» **What to produce**:
Output only the lines below that start at the line containing "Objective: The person" and end at the line containing "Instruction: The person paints", with both ends kept.

» **Given data**:
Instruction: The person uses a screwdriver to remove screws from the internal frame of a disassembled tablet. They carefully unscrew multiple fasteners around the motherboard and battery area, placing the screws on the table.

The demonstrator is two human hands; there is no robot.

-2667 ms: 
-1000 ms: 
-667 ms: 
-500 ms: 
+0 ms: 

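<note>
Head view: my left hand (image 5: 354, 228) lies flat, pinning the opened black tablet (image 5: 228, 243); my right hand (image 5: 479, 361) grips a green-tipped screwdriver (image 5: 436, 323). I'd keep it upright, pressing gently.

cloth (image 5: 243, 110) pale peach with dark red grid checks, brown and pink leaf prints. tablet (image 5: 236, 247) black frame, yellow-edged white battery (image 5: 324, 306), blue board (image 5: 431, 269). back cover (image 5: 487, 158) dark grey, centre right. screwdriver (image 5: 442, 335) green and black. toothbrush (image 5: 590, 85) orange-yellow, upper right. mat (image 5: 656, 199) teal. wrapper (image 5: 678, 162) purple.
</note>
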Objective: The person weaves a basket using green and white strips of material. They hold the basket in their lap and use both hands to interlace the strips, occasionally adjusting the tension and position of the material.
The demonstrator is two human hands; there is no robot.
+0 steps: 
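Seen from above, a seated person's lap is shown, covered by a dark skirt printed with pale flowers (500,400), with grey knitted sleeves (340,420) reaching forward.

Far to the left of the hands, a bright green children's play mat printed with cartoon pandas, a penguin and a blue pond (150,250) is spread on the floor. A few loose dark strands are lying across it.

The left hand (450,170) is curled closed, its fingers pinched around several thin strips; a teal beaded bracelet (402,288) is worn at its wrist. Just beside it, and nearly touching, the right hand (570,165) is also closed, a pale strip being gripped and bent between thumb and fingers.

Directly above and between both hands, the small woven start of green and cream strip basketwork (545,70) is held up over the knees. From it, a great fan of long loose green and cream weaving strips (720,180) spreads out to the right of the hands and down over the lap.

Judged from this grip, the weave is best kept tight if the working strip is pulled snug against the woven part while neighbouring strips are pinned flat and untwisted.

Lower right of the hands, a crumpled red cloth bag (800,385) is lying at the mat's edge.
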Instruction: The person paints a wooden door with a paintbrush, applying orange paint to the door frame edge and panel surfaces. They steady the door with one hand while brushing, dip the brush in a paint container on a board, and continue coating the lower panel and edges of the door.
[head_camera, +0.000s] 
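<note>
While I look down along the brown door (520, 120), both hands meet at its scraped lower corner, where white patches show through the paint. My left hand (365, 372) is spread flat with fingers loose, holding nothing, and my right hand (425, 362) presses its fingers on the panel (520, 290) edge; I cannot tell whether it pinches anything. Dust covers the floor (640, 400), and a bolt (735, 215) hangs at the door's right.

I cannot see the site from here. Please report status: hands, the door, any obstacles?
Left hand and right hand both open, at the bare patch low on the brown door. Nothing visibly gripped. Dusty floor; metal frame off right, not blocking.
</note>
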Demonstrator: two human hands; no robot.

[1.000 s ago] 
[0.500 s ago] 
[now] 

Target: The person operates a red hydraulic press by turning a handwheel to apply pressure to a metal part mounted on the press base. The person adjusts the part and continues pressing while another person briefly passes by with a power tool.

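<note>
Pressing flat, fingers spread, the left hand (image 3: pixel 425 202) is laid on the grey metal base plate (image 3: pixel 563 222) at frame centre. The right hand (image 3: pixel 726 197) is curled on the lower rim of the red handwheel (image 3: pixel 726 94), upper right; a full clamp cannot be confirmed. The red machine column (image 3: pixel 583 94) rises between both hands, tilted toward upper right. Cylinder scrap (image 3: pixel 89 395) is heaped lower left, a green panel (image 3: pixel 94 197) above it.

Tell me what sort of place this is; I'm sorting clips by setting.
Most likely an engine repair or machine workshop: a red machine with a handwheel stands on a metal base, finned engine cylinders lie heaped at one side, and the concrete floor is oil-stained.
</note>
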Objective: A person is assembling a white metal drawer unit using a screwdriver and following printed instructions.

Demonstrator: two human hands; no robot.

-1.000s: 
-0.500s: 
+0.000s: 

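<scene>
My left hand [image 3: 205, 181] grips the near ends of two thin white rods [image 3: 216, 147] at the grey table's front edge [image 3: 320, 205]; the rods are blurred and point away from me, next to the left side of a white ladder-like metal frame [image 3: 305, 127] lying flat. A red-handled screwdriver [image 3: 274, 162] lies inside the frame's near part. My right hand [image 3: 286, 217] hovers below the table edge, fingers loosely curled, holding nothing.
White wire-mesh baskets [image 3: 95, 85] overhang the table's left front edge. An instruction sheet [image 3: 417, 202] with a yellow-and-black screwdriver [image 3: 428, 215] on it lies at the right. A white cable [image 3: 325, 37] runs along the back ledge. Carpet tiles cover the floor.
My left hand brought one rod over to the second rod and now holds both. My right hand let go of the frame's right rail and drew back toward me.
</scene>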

» **Solved problem**:
Objective: The person weaves a basket using green and white strips of material. They hold the basket in their lap and use both hands to interlace the strips, occasionally adjusting the tension and position of the material.
The demonstrator is two human hands; there is no robot.
+0 steps: 
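Seen from above, a seated person's lap is shown, covered by a dark skirt printed with pale flowers (500,400), with grey knitted sleeves (340,420) reaching forward.

Far to the left of the hands, a bright green children's play mat printed with cartoon pandas, a penguin and a blue pond (150,250) is spread on the floor. A few loose dark strands are lying across it.

The left hand (450,170) is curled closed, its fingers pinched around several thin strips; a teal beaded bracelet (402,288) is worn at its wrist. Just beside it, and nearly touching, the right hand (570,165) is also closed, a pale strip being gripped and bent between thumb and fingers.

Directly above and between both hands, the small woven start of green and cream strip basketwork (545,70) is held up over the knees. From it, a great fan of long loose green and cream weaving strips (720,180) spreads out to the right of the hands and down over the lap.

Judged from this grip, the weave is best kept tight if the working strip is pulled snug against the woven part while neighbouring strips are pinned flat and untwisted.

Lower right of the hands, a crumpled red cloth bag (800,385) is lying at the mat's edge.
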Instruction: The person paints a wooden door with a paintbrush, applying orange paint to the door frame edge and panel surfaces. They steady the door with one hand while brushing, dip the brush in a paint container on a board, and continue coating the lower panel and edges of the door.

The given output is the complete response.